What you are asked to do: Check each line of the entries below for the string "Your"; copy every line where it appears.

(Data to examine)

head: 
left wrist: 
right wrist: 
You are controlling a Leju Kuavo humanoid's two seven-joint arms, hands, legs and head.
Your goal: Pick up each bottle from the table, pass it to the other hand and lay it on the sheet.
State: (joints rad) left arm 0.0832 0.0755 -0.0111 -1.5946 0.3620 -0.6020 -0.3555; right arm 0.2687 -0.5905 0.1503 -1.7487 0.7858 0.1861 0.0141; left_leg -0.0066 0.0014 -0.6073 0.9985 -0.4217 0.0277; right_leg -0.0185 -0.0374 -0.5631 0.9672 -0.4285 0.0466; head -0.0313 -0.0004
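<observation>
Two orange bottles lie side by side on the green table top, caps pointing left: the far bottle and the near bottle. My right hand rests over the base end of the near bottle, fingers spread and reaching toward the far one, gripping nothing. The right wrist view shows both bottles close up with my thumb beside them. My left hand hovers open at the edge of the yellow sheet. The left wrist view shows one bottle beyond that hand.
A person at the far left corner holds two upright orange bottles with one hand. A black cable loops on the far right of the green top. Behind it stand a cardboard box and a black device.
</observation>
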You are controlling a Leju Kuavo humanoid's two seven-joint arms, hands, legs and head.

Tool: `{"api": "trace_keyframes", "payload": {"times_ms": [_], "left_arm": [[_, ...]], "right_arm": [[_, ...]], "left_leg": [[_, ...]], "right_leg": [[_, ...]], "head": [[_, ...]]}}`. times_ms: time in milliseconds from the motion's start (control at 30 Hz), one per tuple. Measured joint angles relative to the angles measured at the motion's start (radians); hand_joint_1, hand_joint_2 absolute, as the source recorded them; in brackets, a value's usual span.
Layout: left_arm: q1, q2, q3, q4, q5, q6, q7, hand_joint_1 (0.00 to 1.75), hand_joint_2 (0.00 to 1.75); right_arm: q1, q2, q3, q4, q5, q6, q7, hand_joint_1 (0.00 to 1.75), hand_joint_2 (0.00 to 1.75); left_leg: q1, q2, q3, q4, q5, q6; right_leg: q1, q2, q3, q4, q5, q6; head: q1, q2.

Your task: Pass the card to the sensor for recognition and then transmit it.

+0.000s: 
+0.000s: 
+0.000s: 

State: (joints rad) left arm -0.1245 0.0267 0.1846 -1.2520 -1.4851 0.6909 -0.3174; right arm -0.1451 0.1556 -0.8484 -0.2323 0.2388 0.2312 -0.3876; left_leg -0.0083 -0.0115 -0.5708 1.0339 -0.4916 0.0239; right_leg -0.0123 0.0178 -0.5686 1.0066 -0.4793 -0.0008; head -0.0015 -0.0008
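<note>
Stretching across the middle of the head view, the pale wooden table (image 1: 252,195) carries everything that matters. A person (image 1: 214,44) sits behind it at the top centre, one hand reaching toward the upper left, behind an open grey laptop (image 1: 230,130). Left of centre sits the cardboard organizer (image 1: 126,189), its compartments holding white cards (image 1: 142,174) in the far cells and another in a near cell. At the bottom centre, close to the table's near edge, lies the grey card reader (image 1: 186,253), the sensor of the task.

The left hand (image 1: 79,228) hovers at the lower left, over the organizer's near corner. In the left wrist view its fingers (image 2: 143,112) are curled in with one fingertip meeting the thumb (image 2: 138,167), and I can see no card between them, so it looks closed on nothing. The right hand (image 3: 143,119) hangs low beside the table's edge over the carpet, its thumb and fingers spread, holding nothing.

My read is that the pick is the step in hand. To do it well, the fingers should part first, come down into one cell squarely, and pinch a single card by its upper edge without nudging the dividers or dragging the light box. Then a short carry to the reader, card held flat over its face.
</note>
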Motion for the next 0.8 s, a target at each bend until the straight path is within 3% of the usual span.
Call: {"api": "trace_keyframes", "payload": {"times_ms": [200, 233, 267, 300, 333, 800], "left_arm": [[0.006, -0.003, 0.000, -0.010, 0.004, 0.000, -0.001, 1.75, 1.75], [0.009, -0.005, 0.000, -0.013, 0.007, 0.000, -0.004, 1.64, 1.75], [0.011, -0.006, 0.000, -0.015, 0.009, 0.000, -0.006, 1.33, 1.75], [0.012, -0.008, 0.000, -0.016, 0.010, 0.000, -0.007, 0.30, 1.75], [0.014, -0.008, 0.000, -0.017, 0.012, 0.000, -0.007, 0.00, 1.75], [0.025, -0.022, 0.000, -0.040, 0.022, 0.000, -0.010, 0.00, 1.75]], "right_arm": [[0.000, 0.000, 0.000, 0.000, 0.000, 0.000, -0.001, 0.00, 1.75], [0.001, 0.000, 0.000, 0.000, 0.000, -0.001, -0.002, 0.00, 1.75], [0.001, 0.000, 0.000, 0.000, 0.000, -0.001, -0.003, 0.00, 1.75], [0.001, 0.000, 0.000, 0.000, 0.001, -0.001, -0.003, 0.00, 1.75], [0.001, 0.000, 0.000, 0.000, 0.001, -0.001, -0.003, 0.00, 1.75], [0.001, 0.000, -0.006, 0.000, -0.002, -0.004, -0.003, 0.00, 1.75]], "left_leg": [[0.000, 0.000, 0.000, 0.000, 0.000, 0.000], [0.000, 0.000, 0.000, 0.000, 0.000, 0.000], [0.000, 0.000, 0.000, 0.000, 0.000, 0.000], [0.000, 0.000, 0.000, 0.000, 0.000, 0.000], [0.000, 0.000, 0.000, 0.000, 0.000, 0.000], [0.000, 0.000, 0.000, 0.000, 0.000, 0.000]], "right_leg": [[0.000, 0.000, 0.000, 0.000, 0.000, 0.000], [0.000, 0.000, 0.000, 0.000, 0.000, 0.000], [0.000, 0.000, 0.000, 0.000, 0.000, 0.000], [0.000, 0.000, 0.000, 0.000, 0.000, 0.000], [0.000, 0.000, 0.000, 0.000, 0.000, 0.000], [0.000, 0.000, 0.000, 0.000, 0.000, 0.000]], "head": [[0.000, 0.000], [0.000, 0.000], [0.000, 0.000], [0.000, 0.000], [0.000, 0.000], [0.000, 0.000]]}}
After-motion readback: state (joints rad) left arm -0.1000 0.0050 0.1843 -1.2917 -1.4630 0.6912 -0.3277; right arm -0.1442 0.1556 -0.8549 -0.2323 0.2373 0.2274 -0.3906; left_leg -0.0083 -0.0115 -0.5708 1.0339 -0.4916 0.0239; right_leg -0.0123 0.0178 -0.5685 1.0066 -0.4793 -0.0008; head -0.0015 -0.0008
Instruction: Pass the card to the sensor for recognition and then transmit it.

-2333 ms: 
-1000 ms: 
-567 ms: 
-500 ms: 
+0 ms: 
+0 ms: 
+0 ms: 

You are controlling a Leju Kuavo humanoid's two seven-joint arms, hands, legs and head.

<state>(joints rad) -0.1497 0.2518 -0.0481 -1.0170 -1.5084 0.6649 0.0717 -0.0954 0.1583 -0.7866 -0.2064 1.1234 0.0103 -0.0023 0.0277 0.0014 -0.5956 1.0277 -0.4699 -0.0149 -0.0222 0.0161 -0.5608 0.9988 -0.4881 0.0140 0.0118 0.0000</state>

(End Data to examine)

Result below:
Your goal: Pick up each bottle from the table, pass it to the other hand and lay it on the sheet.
Your task: Pass the card to the sensor for recognition and then transmit it.

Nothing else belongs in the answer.